◆ WHAT TO PRODUCE: Return every line from the one with "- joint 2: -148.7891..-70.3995" through the one with "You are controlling", inclusive, exactly as it appears below.

◆ DATA SHOWN:
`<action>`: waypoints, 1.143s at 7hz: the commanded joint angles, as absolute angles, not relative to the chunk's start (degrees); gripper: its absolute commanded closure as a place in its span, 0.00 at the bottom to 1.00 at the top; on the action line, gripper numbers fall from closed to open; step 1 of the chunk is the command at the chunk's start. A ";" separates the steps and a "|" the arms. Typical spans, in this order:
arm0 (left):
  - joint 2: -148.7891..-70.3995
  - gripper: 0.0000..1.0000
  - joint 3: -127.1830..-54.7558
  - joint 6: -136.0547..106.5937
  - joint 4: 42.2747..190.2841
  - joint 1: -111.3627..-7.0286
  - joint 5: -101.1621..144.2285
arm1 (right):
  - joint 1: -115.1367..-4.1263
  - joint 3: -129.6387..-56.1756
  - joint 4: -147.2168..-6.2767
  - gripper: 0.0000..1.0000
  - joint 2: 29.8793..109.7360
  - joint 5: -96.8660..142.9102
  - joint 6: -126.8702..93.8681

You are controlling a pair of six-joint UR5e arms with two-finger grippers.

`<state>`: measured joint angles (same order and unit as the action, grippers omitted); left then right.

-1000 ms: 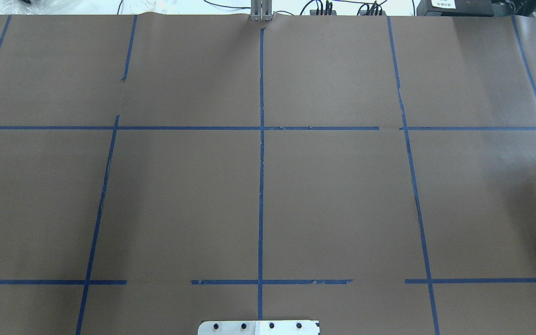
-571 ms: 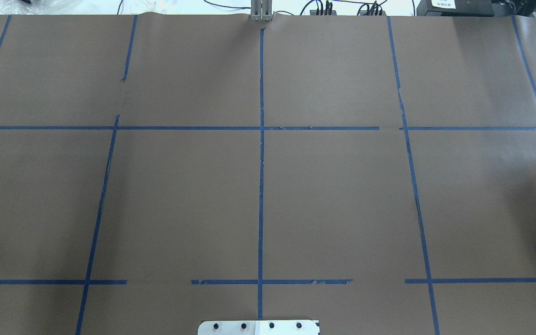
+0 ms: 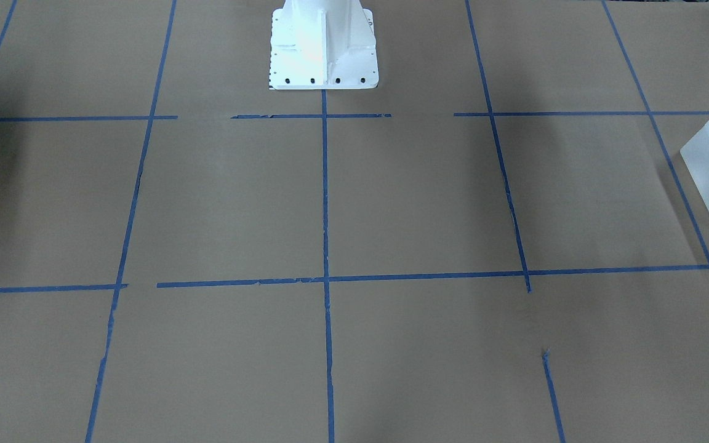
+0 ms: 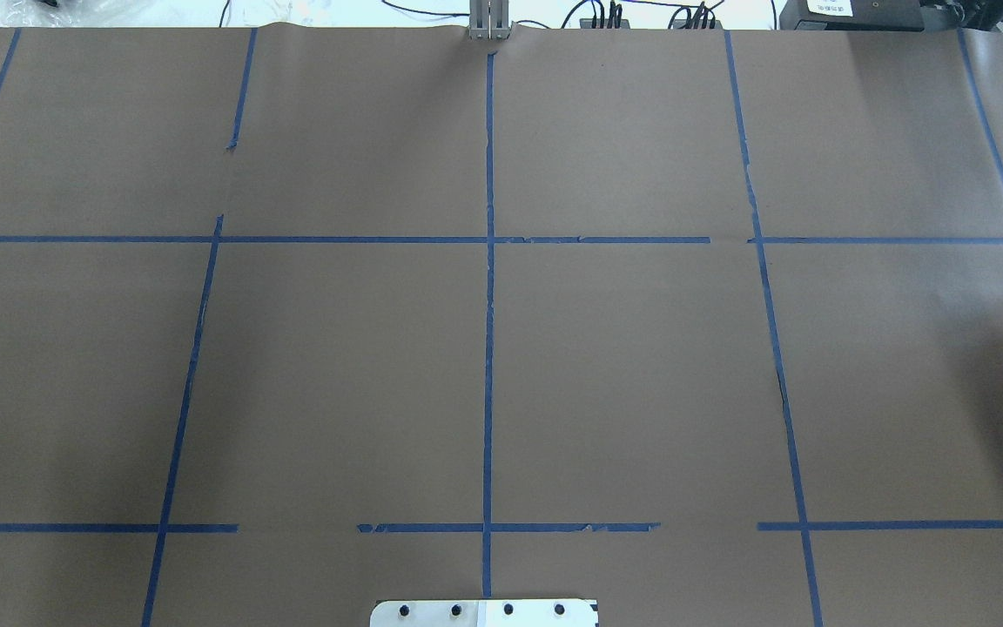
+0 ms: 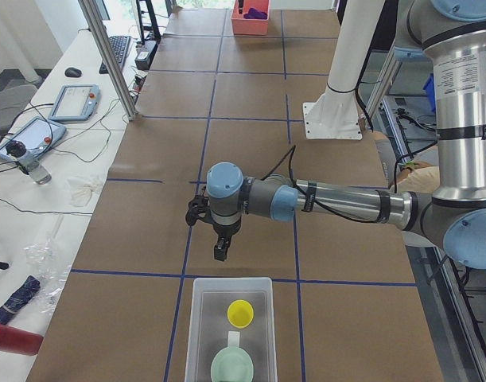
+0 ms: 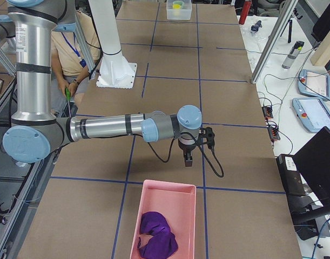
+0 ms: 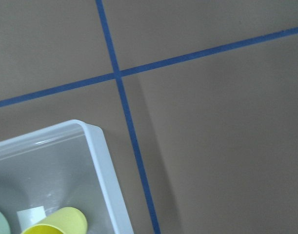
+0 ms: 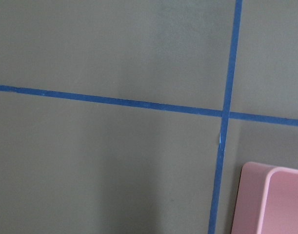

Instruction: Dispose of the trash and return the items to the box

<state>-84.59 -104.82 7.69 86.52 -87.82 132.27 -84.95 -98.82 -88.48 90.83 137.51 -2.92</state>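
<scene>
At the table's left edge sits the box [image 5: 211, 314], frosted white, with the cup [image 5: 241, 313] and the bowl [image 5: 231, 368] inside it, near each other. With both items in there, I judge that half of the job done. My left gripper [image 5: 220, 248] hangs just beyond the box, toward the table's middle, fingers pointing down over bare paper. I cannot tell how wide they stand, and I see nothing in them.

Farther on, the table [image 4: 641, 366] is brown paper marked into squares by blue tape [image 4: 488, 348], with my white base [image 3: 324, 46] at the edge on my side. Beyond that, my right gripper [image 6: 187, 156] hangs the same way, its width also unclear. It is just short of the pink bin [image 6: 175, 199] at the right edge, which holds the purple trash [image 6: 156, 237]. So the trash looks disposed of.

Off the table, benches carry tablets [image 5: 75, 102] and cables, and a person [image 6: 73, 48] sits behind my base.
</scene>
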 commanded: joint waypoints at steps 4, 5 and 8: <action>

◆ TASK RESULT:
  - joint 2: -148.7891..-70.3995
  - gripper: 0.0000..1.0000
  - joint 3: -127.1830..-54.7558
  - joint 6: -136.0547..106.5937
  - joint 4: 42.2747..190.2841
  - joint 1: -111.3627..-7.0286
  - joint 5: -101.1621..144.2285
arm1 (right):
  - joint 1: -115.1367..-4.1263
  - joint 3: -129.6387..-56.1756
  - joint 4: -147.2168..-6.2767
  - gripper: 0.0000..1.0000
  - joint 2: 29.8793..109.7360
  - joint 5: -96.8660..142.9102
  - joint 6: -126.8702..93.8681

You are controlling a pair of six-joint UR5e arms with two-finger grippers.

This exercise has now been finished.